Business Loans: The New Rules

So your business is changing. And you’ve decided to embark on a construction project in order to fulfill these needs. Maybe you’re expanding your offices to accommodate growth, or adding a warehouse to centralize your operations under one roof. Perhaps you need an entirely new facility and are debating whether to renovate an existing building or build new. Unfortunately, many of these projects cannot be realized without obtaining outside financing. Lending has become a whole new game, but many are not learning about the new rules until they show up to play, only to find they are ineligible or don’t meet the criteria.

Many lenders from past years are no longer making loans for various reasons. It may be that they have no money or have higher capitalization requirements to meet, or they have changed their target audience, or the bar for qualification is so high that it is constructively the same thing as not lending. Whatever the reason, the effect is the same: Fewer places to find money with which to build. So what do you do?
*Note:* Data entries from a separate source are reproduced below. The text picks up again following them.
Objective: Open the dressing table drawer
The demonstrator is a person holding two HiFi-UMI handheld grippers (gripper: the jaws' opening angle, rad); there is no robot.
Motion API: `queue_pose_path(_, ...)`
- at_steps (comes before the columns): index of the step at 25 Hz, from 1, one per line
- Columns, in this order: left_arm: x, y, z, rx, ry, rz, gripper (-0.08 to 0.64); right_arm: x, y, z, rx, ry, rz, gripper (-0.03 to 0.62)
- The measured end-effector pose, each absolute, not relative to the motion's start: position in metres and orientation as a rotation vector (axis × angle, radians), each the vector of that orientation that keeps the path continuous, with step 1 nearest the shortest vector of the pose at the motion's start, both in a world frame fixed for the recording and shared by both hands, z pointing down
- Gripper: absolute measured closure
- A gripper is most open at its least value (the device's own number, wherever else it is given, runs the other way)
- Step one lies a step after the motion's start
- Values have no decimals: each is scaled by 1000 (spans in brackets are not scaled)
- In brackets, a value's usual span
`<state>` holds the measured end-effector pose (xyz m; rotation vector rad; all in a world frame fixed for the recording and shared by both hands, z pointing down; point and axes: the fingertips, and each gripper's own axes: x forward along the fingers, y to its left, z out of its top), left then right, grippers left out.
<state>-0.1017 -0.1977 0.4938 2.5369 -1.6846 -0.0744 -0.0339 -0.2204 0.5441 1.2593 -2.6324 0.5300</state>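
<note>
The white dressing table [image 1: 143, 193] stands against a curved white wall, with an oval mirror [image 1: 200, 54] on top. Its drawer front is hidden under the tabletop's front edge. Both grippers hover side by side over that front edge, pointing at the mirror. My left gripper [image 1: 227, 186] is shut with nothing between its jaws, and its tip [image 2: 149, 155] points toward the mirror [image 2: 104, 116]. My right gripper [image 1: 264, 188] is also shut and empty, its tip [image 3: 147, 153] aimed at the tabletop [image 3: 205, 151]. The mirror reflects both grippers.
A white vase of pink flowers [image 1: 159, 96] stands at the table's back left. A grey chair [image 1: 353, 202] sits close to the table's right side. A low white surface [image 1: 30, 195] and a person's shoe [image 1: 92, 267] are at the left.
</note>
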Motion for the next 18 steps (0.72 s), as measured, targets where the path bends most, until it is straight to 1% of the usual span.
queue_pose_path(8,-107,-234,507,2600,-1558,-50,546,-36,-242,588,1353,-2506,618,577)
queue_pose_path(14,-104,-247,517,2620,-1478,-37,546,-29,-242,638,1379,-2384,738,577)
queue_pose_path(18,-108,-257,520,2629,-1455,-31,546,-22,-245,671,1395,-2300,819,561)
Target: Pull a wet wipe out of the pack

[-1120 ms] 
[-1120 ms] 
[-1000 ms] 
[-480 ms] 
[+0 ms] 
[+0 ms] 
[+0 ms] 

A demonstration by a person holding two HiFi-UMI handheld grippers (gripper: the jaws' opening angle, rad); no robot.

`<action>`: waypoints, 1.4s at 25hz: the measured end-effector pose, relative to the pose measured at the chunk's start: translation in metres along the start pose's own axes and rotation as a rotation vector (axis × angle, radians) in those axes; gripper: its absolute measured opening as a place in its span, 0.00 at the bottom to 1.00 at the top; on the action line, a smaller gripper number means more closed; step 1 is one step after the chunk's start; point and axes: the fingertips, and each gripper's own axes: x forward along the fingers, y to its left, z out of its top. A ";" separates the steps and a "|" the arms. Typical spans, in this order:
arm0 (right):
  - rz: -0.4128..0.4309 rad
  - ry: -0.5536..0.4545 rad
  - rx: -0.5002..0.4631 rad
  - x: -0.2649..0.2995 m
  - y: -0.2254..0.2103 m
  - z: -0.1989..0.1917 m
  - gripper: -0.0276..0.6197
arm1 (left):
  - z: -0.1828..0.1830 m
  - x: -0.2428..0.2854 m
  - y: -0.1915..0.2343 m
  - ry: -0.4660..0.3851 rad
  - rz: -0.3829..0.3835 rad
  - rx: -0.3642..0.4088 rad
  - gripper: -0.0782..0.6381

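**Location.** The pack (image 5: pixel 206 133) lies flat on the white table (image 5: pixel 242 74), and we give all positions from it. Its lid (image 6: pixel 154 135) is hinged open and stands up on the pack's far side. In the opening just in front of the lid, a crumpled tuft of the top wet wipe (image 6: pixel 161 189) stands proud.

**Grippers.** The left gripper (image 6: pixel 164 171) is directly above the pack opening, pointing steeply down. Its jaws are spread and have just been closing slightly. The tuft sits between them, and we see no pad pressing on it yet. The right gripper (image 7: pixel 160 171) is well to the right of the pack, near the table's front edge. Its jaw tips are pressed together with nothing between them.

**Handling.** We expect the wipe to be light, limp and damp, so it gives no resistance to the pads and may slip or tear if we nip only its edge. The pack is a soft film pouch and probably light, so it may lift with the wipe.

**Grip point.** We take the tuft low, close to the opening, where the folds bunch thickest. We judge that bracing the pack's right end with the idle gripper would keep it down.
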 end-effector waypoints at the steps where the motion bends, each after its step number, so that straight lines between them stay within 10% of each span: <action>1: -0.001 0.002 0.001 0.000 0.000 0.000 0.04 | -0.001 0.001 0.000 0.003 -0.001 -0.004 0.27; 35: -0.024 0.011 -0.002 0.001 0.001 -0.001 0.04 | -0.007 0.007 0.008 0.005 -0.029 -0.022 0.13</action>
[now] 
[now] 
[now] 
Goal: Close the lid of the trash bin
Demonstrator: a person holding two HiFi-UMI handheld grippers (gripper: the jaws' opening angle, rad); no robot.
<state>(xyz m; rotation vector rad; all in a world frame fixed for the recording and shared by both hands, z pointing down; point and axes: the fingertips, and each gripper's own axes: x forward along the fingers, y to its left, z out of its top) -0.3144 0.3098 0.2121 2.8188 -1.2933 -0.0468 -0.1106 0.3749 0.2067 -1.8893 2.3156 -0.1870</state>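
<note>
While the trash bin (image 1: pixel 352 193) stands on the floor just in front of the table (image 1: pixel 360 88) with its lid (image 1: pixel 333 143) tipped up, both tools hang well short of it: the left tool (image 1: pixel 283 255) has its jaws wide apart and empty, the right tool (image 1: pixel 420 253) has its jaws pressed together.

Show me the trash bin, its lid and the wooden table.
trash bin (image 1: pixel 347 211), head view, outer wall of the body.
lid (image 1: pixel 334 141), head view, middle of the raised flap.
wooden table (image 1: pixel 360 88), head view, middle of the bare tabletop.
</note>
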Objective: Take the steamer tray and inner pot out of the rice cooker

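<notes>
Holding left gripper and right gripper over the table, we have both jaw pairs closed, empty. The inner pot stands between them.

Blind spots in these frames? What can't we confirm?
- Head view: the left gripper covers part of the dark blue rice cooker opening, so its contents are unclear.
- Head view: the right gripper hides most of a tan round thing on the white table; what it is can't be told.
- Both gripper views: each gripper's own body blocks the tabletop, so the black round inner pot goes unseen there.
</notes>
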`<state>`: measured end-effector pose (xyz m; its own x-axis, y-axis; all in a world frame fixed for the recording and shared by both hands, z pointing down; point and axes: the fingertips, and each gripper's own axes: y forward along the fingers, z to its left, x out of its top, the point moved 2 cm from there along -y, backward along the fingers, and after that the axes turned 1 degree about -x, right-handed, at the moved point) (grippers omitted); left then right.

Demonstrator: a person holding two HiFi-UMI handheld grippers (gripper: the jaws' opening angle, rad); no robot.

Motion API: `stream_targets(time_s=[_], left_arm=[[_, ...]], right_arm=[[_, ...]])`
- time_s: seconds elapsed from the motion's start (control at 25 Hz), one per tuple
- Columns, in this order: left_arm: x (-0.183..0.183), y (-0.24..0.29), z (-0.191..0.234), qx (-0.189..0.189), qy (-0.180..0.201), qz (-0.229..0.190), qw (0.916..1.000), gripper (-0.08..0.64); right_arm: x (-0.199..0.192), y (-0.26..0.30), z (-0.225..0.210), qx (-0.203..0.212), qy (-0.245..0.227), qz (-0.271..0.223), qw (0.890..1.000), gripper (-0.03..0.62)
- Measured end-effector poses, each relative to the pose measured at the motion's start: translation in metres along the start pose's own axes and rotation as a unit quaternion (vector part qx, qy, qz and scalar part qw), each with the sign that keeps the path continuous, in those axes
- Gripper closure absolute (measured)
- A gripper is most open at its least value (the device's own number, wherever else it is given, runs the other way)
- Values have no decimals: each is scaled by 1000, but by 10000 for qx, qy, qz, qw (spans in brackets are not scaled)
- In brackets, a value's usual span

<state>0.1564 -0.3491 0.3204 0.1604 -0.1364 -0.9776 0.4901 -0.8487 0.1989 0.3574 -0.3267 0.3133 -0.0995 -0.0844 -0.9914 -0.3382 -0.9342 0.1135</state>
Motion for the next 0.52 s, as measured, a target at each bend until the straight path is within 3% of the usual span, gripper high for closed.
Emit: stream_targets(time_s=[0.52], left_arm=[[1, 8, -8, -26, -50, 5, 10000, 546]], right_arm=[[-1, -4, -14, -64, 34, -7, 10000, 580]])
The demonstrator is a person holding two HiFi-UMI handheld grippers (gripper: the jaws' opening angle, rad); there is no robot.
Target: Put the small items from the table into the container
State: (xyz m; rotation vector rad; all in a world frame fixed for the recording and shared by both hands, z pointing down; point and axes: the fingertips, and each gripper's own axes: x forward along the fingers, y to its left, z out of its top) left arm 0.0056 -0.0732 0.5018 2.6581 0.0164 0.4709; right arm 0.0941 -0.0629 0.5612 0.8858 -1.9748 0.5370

Seven Things You Will Likely Need

First, assemble your information. Be prepared to tell your story. Today, qualifying for a loan requires a much higher degree of documentation regarding the business’ finances. Items your packet should include:

  1. Some history on the business and its leadership.
  2. At least three full years of personal and/or company tax returns.
  3. At least three full years of income/expense statements, plus the current partial year.
  4. A recent balance sheet showing the assets and liabilities of the borrower. This document should show any buildings and land the borrower currently owns, as well as any capital on hand.
  5. A projected income/expense statement showing how the business intends to cover the debt service of the new facility. Will there be an increase in sales? Will new employees be hired? Will there be a reduction in existing expenses? What additional expenses will be incurred after the project is complete?
  6. Tell your story. Be prepared to explain any variances or challenges the company may have experienced and offer your plan to overcome them.
  7. An explanation of the scope of work desired, including conceptual drawings and specifications if available, as well as an estimate of the complete project cost. Often times this information can be generated by a design/build contractor for a nominal fee.

Major Changes

In today’s lending environment, one of the most notable changes has been the increased emphasis placed by bank examiners on the lending institution’s ability to satisfy federal and state regulations. Therefore, what used to be a relatively manageable task for the typical borrower has become much more cumbersome. Two additional changes are found in the calculations for loan-to-value (LTV) and the net income with which to service debt. Very few lenders will loan 80% of project value; many have dropped to only 70%. And project value is typically declared to be the lesser of the cost of the completed project or the appraised value. Net income is also closely scrutinized by a lending institution. Be prepared to demonstrate that cash flow will cover the new debt service.

The Five “C”s

Most lenders are interested in the five C’s: Capital, Cash Flow, Collateral, Credit and Character. Capital demonstrates liquidity and ability to provide a down payment, typically 20-30% of the project value when working with traditional lenders. Cash Flow or income is an indication of the borrower’s ability to repay the loan. An approximate guideline is that the business’ total Debt Coverage Ratio (DCR) should be at least 1.2 to 1.25. A calculated DCR of 1.25 implies that the property net operating income is 1.25 times higher than the annual payment required to service the mortgage loan. Collateral assures the bank that they will be protected. The more un-encumbered collateral you show, the better. Credit, of course, demonstrates the past payment history of the business. Remember that your lender has much more flexibility if you are current on your obligations. And Character, of course, speaks to the personal commitment of the borrower to meet their obligations.

Selecting A Lender

Once the information is assembled and the story told, consider to whom to present the information. Certainly consider conventional financing as an option. Start by speaking to a loan officer at the business’ current bank. But don’t forget about the local community banks and credit unions; their regulations are often less strict than many of the mega-banks. For owner-occupied projects, SBA financing could be a consideration, typically offering less capital outlay and competitive rates. Finally, ask other business leaders about their experiences and who they used to finance their projects.

Once meetings with potential lenders are scheduled, be prepared with a list of questions. Some issues to address might include:

  1. Does the lender offer a construction-perm loan that will require one-time closing costs?
  2. What are estimated closing costs, including any draw fees?
  3. What is the allotted time for the interest-only construction period? What happens if the actual project construction exceeds the allotted time?
  4. When can interest rates and terms be “locked”?
  5. Will any out-of-pocket payment of project design and development be applied toward the borrower’s equity requirement?
  6. Does the loan include pre-payment penalties? In other words, will the borrower be required to pay a penalty fee if the loan is re-financed or paid off during that penalty period?
  7. Will the lender file and record the Notice of Commencement and prepare title updates at each builder draw to assure the property remains lien free?
  8. Will the lender require the builder to supply Release of Liens to assure the lower tier subcontractors and suppliers are paid?
  9. At its completion, will the project qualify for SBA financing? What is required?

While times have changed and lending is a whole new game, you can win. Understand the new rules, be realistic about your expectations, and be prepared. The more prepared you are to answer the lender’s questions and present your story, the better your chances to obtain competitive loan terms. Good luck!